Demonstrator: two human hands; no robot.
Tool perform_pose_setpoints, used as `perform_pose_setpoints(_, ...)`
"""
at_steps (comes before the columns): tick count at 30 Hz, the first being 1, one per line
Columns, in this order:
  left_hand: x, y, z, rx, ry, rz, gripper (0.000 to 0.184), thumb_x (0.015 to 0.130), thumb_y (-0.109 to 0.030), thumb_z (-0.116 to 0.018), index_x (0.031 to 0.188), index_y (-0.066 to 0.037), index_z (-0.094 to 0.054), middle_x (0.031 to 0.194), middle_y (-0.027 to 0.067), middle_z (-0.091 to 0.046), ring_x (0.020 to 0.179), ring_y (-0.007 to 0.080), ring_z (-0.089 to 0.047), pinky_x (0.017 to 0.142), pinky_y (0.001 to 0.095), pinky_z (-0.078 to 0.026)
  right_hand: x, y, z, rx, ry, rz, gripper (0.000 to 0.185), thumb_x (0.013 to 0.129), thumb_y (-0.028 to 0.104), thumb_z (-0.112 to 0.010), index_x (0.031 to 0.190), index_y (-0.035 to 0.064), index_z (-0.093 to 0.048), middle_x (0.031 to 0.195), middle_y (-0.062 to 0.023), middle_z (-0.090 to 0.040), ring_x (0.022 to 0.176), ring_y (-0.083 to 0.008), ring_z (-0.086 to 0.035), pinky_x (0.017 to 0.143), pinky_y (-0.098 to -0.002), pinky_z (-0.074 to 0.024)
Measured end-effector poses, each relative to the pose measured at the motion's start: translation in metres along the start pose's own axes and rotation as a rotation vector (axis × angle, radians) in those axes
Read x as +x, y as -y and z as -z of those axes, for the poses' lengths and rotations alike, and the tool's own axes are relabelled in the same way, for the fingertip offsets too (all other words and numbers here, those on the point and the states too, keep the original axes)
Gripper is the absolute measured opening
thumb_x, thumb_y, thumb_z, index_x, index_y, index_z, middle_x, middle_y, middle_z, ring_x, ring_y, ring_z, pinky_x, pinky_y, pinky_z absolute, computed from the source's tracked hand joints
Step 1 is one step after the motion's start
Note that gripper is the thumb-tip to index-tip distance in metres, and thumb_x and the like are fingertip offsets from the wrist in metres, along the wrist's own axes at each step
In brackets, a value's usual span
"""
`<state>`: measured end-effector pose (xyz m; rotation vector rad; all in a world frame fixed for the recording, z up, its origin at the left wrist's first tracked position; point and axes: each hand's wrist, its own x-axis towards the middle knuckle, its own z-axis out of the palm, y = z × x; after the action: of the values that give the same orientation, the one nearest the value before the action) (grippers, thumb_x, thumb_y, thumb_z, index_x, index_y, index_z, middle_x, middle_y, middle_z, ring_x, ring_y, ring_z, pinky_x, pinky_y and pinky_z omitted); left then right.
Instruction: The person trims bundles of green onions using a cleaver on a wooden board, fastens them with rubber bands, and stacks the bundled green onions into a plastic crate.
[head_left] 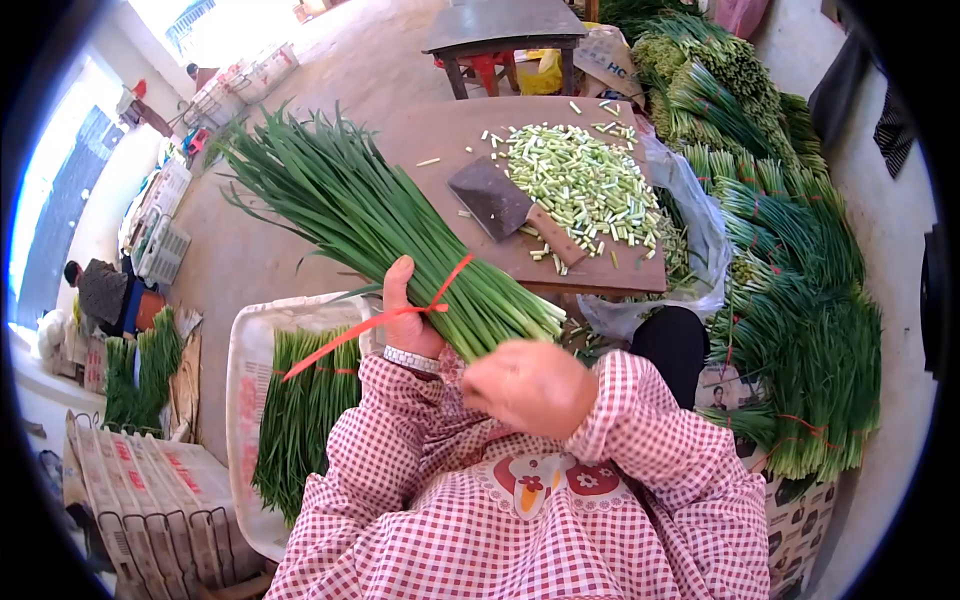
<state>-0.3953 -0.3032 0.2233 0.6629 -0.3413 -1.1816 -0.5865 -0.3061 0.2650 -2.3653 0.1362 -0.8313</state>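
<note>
A thick bundle of garlic chives (385,215) lies tilted in front of me, leaf tips to the upper left and pale cut ends to the lower right. My left hand (410,322) is wrapped around it from below, thumb up along its side. A red tie (340,340) crosses the bundle, with a loose tail hanging to the left. Just below the pale stem ends is my right hand (530,388), closed and slightly blurred. Its fingers curl under, so what they hold, if anything, is hidden. A cleaver (490,200) with a wooden handle rests flat on the table beyond.
Chopped stem ends (575,185) are heaped on the brown tabletop (410,130). At my left stands a white crate (240,400) holding tied chives. Many bundles (790,270) are piled along the right wall. Another person (105,295) sits far left, near stacked crates (160,250).
</note>
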Motion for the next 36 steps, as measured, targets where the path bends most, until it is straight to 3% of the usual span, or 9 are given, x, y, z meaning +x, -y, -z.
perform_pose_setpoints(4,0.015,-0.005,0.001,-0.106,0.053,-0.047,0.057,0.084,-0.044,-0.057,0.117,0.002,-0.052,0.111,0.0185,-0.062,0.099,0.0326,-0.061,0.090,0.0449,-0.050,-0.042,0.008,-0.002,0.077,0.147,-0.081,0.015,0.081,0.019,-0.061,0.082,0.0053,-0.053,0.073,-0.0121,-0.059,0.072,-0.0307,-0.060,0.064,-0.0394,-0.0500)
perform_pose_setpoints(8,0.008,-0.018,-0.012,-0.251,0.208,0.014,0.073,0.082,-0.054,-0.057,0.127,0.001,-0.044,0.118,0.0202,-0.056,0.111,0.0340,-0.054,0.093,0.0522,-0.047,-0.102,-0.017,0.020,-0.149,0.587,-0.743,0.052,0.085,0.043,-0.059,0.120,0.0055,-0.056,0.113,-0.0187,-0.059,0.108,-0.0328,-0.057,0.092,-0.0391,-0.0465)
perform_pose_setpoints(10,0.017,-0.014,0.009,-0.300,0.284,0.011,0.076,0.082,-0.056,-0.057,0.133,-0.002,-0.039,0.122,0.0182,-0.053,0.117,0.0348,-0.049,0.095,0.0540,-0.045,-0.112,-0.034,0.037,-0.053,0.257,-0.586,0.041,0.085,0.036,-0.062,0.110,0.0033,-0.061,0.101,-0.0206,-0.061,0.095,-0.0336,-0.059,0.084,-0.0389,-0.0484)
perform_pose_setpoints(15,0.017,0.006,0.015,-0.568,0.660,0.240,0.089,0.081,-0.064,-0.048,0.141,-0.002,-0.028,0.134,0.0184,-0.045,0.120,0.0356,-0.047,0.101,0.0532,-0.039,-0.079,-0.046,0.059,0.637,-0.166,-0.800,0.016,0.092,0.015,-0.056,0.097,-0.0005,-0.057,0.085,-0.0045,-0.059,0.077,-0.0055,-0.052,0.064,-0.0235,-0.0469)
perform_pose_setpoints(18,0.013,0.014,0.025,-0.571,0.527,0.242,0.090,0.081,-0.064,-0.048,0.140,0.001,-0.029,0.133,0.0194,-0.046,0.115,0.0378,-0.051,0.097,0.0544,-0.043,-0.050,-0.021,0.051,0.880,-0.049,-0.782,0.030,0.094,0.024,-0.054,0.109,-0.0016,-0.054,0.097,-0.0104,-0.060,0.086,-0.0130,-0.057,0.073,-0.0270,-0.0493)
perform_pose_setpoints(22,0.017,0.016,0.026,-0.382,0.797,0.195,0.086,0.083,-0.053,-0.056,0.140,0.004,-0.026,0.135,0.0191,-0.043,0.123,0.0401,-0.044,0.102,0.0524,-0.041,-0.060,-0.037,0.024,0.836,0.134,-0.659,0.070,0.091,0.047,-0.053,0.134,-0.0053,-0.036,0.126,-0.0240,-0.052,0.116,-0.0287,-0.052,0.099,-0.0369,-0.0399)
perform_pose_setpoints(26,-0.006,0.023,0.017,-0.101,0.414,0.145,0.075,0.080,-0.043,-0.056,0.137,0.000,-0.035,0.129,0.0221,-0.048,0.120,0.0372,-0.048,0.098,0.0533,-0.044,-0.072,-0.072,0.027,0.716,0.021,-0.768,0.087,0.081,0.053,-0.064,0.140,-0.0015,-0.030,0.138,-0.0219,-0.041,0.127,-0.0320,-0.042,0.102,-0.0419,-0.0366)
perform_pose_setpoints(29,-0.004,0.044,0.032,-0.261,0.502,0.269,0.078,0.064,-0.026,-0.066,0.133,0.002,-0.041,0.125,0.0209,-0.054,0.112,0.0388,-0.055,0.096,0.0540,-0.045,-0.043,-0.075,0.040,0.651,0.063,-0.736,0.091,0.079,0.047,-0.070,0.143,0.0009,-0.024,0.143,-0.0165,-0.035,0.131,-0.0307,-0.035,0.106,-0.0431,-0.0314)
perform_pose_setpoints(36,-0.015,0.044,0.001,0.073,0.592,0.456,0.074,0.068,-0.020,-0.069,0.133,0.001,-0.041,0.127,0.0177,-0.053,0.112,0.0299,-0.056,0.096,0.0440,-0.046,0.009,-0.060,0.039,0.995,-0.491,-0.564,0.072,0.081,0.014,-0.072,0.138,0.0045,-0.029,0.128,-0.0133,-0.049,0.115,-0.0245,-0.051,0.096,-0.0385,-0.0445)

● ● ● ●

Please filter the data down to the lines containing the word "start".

Measured end-effector poses, each relative to the pose measured at the motion's start: translation in metres along the start pose's own axes and rotation as a rotation vector (axis × angle, radians) in those axes
Step 1 is one step after the motion's start

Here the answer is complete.